Jan 10, 2011

Body language: The Bar Method and The Bachelor

First things first, Congrats to Cam Newton and the Auburn Tigers.  Everyone can crack jokes about Cam 'fulfilling his contract' and all that jazz, but no amount of money can buy talent.  So good job to both teams for keeping it close.  And congrats to the Horned Frogs... cause we won the Rose Bowl!!! (Still psyched.)
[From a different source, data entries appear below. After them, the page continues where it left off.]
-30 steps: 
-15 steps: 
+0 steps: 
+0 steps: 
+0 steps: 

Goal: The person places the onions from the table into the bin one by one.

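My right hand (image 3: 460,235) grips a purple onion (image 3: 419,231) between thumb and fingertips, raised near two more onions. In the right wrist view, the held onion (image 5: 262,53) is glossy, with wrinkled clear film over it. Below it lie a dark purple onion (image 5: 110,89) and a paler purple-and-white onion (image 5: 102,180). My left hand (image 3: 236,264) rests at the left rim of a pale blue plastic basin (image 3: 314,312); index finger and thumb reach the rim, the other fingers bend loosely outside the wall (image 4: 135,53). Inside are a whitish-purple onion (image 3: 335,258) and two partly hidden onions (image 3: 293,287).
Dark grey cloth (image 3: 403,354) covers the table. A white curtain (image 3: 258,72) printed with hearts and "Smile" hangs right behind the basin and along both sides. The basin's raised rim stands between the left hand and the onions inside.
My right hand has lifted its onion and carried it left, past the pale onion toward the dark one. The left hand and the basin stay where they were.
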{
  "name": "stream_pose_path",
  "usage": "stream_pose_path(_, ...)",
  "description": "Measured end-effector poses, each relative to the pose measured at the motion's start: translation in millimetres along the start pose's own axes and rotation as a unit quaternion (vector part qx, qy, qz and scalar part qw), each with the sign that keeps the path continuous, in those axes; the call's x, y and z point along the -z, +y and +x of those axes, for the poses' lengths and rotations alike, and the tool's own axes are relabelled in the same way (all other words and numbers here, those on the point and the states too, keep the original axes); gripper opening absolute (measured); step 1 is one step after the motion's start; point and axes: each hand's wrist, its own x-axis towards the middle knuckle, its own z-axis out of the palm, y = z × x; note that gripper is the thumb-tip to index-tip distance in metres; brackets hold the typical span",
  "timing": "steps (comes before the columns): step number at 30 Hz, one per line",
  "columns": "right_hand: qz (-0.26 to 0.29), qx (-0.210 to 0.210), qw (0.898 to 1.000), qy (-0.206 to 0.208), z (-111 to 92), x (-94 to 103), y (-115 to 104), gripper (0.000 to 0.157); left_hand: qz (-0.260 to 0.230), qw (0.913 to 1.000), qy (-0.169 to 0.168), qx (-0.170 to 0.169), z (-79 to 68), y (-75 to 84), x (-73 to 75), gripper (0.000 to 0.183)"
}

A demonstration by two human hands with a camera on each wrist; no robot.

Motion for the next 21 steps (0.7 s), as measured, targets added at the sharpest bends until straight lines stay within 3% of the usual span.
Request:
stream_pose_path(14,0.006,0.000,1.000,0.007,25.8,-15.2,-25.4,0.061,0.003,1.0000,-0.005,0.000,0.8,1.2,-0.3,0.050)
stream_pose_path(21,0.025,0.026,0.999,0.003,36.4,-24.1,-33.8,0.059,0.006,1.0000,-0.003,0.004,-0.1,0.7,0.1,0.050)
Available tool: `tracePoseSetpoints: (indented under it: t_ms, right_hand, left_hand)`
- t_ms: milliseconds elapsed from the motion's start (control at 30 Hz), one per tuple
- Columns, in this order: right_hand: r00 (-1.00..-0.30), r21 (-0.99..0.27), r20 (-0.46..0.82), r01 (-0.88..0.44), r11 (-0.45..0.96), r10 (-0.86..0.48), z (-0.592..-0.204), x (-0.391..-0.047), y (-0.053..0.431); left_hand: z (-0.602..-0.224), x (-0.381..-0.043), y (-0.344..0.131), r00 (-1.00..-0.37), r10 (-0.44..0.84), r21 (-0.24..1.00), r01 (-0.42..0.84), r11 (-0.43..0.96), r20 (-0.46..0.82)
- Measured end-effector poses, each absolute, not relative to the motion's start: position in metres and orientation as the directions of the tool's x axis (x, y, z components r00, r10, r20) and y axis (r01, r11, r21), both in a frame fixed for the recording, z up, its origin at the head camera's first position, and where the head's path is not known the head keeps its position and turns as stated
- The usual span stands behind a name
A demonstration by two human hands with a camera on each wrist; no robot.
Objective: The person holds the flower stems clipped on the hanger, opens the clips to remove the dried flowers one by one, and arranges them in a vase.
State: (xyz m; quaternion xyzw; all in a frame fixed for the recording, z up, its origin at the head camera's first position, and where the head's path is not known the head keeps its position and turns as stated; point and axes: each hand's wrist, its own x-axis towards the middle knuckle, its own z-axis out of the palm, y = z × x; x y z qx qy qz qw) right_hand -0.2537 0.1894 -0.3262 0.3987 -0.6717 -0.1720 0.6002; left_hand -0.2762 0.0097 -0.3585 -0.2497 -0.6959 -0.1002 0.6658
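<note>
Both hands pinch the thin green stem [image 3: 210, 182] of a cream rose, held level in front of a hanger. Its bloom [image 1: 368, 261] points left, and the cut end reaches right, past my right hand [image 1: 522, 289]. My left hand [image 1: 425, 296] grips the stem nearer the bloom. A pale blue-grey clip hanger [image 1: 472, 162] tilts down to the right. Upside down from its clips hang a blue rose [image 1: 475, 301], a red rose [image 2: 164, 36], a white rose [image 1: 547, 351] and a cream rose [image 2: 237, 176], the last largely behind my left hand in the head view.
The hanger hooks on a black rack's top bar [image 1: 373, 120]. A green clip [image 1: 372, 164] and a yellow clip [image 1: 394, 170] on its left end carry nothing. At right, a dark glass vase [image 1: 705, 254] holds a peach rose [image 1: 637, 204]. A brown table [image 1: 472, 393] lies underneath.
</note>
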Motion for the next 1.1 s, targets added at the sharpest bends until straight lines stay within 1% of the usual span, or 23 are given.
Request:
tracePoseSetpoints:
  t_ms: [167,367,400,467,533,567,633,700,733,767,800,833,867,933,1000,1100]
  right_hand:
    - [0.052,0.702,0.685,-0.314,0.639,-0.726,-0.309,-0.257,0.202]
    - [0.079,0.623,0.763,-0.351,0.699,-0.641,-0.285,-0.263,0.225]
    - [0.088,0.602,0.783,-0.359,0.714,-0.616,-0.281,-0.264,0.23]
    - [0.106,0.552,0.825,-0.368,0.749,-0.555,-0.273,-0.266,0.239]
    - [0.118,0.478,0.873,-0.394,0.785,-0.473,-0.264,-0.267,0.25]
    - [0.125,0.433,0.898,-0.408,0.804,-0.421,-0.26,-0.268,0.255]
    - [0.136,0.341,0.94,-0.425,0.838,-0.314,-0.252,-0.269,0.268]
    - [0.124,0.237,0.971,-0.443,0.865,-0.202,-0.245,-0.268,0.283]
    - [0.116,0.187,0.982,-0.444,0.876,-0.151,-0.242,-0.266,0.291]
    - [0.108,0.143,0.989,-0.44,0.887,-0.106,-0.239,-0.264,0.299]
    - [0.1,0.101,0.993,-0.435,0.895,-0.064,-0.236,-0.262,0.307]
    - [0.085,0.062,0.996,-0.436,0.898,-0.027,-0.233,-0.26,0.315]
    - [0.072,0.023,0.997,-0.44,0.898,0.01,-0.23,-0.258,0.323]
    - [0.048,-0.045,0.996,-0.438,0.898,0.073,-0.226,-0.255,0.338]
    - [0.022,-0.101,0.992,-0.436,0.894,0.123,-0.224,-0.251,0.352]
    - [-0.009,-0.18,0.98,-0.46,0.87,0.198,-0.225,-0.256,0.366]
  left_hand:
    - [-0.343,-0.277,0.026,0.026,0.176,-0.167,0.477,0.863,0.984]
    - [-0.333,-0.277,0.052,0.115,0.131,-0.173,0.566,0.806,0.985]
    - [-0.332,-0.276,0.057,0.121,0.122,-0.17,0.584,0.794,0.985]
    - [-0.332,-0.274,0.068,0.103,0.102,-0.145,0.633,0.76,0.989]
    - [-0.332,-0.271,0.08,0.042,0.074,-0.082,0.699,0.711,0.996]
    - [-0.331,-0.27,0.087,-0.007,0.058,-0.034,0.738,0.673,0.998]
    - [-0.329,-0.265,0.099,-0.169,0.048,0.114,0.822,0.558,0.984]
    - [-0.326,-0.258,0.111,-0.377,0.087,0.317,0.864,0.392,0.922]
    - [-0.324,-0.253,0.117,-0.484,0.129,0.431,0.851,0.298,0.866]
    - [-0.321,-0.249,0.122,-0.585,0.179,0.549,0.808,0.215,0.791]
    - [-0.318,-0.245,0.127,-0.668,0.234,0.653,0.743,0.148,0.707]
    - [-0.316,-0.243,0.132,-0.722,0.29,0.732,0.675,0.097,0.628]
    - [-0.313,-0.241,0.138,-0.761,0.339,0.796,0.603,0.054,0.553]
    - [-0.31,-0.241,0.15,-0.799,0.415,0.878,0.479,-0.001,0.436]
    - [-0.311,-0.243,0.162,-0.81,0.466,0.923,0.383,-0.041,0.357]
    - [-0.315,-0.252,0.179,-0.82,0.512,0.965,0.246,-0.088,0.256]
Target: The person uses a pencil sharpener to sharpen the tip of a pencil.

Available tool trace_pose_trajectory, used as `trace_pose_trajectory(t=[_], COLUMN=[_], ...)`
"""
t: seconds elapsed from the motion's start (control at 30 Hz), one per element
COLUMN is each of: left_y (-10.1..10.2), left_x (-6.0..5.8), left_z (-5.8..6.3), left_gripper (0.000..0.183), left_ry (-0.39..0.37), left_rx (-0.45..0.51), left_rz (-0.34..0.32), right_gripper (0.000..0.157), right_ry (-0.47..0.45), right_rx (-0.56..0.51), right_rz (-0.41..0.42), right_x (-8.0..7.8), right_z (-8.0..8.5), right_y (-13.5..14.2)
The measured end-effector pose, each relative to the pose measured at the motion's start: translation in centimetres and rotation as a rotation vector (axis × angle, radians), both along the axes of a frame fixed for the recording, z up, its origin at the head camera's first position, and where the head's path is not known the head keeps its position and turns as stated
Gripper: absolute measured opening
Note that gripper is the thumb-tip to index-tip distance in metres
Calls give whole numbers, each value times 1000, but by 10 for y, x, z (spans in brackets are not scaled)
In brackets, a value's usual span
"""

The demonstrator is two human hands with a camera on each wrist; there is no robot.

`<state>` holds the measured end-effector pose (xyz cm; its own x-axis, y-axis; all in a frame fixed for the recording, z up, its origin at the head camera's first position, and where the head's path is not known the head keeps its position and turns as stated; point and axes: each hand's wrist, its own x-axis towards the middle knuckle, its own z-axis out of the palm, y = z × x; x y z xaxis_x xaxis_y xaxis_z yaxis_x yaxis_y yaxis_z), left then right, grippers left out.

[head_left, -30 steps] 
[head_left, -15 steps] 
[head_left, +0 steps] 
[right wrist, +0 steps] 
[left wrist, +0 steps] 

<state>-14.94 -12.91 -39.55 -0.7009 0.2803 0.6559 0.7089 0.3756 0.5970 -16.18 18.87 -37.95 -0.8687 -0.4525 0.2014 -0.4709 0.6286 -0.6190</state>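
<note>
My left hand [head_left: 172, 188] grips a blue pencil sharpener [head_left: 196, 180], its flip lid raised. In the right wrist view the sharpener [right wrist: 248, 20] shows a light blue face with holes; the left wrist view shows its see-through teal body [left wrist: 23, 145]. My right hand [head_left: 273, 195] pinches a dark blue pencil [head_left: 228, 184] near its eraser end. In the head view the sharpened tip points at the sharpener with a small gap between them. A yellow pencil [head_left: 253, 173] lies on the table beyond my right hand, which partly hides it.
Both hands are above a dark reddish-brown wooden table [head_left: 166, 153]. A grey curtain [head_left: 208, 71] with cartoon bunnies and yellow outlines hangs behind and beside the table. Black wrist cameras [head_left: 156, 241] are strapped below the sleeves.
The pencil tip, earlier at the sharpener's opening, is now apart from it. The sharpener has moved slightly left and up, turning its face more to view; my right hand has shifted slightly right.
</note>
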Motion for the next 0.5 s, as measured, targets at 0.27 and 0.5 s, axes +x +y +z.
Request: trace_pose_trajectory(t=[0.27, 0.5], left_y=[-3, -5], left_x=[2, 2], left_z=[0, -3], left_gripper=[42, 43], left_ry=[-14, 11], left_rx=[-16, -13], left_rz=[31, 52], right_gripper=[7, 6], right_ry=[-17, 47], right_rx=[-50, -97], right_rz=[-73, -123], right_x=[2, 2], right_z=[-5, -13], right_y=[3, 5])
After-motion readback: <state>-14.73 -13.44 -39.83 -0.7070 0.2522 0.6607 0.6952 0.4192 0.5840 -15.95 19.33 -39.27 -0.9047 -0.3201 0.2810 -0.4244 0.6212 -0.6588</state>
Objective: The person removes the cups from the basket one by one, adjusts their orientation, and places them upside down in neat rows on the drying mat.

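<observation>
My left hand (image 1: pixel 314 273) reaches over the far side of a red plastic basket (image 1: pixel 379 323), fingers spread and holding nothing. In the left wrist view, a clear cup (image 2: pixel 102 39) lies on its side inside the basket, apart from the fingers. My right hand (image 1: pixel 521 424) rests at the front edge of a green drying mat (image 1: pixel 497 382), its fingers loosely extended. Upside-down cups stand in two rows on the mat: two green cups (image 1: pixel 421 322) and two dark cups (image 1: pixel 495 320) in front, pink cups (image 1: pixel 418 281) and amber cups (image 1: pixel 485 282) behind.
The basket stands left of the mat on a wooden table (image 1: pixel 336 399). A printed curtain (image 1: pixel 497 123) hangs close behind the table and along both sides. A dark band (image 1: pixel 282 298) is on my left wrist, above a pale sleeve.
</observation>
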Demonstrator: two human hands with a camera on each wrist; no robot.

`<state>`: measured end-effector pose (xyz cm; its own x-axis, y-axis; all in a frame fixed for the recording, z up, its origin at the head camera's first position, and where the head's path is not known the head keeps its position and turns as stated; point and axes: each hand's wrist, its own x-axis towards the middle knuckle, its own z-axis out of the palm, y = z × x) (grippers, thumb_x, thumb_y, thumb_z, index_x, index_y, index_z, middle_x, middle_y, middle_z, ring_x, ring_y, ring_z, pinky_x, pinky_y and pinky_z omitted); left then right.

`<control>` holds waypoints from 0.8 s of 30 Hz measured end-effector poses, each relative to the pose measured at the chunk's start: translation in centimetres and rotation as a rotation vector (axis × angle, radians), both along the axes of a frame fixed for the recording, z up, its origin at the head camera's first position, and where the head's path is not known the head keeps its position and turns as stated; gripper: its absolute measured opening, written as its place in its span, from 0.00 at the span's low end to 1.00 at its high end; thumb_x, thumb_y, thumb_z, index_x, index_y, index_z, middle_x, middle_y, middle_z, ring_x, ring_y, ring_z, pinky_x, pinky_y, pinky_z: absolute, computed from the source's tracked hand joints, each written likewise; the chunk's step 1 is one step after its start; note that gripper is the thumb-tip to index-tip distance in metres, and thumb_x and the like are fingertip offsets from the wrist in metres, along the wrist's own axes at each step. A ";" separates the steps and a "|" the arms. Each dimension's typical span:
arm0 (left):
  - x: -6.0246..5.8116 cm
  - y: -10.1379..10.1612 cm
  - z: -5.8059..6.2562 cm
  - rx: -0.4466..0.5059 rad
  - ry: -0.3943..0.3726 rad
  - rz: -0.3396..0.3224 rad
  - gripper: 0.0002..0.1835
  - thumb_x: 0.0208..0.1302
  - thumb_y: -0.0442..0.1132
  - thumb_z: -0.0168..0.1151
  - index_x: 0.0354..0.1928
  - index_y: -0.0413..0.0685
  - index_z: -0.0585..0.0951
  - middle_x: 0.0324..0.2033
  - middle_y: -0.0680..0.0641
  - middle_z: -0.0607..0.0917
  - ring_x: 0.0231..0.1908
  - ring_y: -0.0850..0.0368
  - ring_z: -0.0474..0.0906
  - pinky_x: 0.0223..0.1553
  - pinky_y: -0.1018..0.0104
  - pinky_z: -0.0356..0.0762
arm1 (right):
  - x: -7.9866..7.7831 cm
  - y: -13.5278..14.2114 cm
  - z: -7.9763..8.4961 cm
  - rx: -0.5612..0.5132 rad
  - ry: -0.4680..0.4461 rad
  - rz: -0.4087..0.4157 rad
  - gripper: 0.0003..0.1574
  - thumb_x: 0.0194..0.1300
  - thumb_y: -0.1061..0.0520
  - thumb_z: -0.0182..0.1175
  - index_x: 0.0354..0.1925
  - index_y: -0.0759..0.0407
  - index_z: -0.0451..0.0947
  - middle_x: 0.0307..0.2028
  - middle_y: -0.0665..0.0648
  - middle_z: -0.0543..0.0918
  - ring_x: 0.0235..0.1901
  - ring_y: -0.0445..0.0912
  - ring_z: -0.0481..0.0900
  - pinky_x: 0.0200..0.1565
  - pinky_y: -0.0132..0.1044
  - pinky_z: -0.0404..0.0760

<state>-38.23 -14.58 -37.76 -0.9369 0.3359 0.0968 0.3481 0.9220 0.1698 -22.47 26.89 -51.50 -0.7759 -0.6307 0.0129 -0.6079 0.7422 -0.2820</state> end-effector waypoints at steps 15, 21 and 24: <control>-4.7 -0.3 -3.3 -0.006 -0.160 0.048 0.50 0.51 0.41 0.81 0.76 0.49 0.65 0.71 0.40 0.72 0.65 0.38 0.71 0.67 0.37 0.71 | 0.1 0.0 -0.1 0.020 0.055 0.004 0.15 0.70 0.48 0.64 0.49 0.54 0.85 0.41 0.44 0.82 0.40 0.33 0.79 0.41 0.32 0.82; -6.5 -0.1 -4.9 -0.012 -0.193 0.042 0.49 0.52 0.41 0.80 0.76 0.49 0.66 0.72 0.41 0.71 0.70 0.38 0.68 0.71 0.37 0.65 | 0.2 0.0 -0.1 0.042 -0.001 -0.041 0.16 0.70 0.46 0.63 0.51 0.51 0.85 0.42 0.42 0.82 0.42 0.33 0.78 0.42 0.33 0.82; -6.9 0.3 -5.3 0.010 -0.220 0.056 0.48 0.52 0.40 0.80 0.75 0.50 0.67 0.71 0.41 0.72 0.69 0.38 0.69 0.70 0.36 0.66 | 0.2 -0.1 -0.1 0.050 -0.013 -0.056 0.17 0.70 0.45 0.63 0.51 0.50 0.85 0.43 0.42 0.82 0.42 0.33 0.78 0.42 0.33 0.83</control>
Tonight was my first class at The Bar Method and let me tell you, I felt the fat melting away.  Seriously.  First off, my instructor was smokin'.  She was a walking advert.  I would do anything if it meant looking like her... so it got the class started off right.  We jumped right into the good stuff immediately and that meant sculpting -- and then some.  I worked parts of my body I never knew existed.  She gave me some kudos on my form, which got my confidence up since the class was mostly people who had been there more than four times.  The instructors are good at singing praise which is necessary when you're about to pass out.  
When people say you torture yourself in the class, they aren't lying.  You TORTURE yourself.  You use your core, your arms, your legs -- everything -- to the point of no return.  You keep going lower and lower or lift higher and higher until you think your legs are going to give out, and then you take it up another notch.  At one point, as I was explaining to my friend Emily, I was shaking so badly that my legs were actually heating up.  Like, they were warm.  As in my body temperature raised like 10 degrees.  And then I plateaued: it didn't hurt to squat or raise anymore, it would hurt to stand regularly.  I felt like my legs were going to give out at any moment.  I have never shaken so fast and so hard in my life.  But apparently that's the ticket: you're supposed to shake like you have crazy legs.  And while I doubt this is actually true, my instructor was saying something to us as we were all shaking like salt shakers: "YES! If you're shaking, that means pockets of fat are actually popping and turning into muscle."  For whatever reason that visual really appealed to me, so it kept me motivated.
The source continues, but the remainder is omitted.